Сознавала ли Карен, что, в смысле идеологическом, слова ее — всего лишь умствование, да и лукавое к тому же? Судить мне было трудно, тем более что с ее лица не сходила легкая улыбка — по вторникам она неизменно была весела. Похоже, сортировка новых поступлений нравилась Карен больше всей ее прочей работы — разбор журналов, их упаковка в целлофан и расстановка по местам явно доставляли ей удовольствие. Понедельники часто казались Карен слишком тягомотными, клиентов в этот день было меньше обычного. Она с драматическими преувеличениями описывала мне муки, порожденные необходимостью торчать за своим столом на манер часового, наблюдая за одиноким, забредшим в магазин извращенцем, вполне способным засунуть себе в штаны свежий номер «Брызжущих молоком мамочек», — и клевать каждые две минуты носом.
— Скорее бы уж вторник настал, — вздыхала она.

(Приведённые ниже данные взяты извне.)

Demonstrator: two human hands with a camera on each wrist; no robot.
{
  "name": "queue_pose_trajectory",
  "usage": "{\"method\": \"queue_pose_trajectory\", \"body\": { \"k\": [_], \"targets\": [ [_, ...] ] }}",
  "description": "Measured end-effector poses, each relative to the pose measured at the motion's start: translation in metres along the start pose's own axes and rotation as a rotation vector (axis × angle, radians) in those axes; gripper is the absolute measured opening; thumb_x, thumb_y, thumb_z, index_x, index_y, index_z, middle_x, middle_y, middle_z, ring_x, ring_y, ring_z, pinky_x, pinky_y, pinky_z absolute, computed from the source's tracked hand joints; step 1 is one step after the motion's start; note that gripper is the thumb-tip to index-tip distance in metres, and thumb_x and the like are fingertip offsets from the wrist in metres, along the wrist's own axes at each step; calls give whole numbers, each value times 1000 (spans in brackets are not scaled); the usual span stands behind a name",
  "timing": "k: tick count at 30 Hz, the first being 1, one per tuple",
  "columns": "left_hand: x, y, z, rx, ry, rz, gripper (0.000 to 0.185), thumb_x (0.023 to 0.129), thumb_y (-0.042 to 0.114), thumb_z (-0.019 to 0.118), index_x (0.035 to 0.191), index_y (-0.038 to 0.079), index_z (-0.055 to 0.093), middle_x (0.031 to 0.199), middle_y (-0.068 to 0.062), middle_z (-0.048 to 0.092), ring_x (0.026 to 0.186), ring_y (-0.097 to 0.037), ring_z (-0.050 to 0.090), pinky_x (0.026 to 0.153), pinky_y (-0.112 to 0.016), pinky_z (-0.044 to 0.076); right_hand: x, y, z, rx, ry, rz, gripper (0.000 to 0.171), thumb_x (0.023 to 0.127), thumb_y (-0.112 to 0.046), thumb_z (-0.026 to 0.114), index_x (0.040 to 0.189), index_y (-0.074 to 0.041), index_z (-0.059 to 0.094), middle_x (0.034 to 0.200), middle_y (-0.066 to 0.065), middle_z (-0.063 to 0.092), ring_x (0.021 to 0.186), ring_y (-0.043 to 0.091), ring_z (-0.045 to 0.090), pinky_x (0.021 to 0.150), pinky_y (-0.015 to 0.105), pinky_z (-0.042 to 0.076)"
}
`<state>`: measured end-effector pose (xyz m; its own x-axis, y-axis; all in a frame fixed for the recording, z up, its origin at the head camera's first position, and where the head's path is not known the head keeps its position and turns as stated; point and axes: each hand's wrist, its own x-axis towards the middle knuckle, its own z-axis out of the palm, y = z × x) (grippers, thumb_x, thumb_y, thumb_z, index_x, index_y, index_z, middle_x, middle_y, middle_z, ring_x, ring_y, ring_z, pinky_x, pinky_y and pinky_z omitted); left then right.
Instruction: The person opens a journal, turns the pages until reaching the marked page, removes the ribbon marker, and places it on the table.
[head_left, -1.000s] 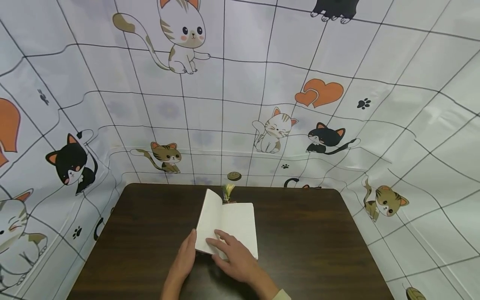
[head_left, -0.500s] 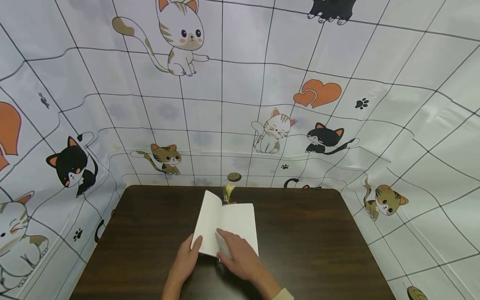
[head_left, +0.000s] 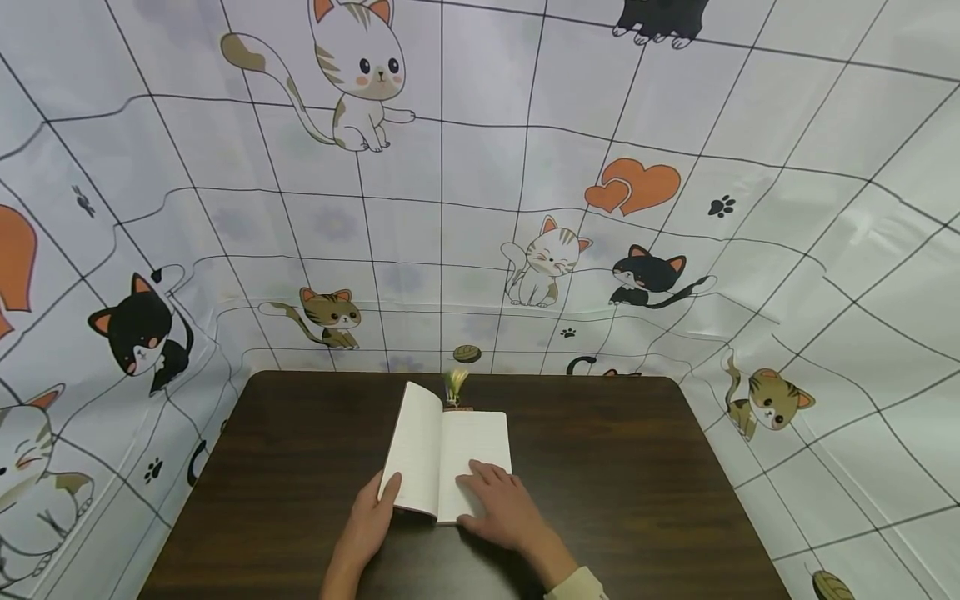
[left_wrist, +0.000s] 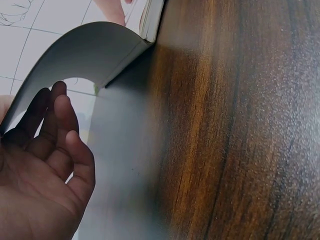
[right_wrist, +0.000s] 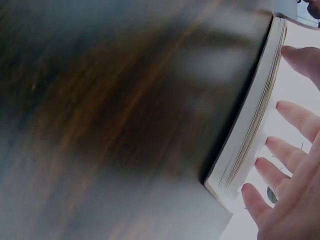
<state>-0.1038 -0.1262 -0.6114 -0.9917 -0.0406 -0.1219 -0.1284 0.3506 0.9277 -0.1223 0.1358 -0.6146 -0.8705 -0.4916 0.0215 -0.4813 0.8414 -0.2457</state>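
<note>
An open notebook (head_left: 476,437) with blank white pages lies on the table, its left side raised and curving upward. My left hand (head_left: 367,521) grips that raised side at its lower left corner, thumb over the page and fingers behind the cover. From below, the left wrist view shows the dark cover (left_wrist: 92,45) bowed above those fingers. Spread across the lower part of the right-hand page is my right hand (head_left: 504,507). In the right wrist view its fingertips (right_wrist: 277,142) touch the page near the stacked page edges (right_wrist: 252,117).
Just beyond the notebook's top edge stands a small tuft of pale yellow-green strands (head_left: 455,383). The dark wooden table (head_left: 615,467) ends at a white sheet (head_left: 480,167) printed with cats and grid lines, which hangs behind and at both sides.
My right hand moves from the middle fold to the right-hand page, where a lifted leaf now lies flat. My left thumb has come over onto the left page.
</note>
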Motion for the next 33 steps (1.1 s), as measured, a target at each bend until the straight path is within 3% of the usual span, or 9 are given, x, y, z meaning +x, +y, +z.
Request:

Четверги же и пятницы были в «Туннеле любви» красными днями календаря для клиентов гомосексуальных, поскольку в эти дни в книжном магазине вместо Карен распоряжался Даррен. (В мире, изобилующем выдуманными именами наподобие Синди Шир и Бред Хардман, «Карен» и «Даррен» были, тем не менее, чистой воды совпадением.) Карен хорошо знала ассортимент магазина, и все же ей недоставало чего-то, позволявшего покупателям-геям обращаться к ней с вопросами вроде: «Есть у вас что-нибудь с пенисами, в таких, знаете, вздувшихся венах, и чтобы они терлись о проколотые соски?». Даррен же был мужчиной, а у кого ж о таком и спрашивать? Гладко выбритый от ушей и ниже (ах, но насколькониже?), с копной обесцвеченных и завитых волос на голове, он обладал лицом, на котором светились поразительной милоты глаза, изливавшие даже на гетеросексуальных мужчин обаяние настолько мощное, что его не могли замутить ни срезанный подбородок Даррена, ни его покатые, точно у винной бутылки, плечи. Он носил свою гомосексуальность с такой гордостью, с таким спокойным безразличием, что я не сомневался — где-то у него имеется мамочка, которой об этом его свойстве ничего пока не известно.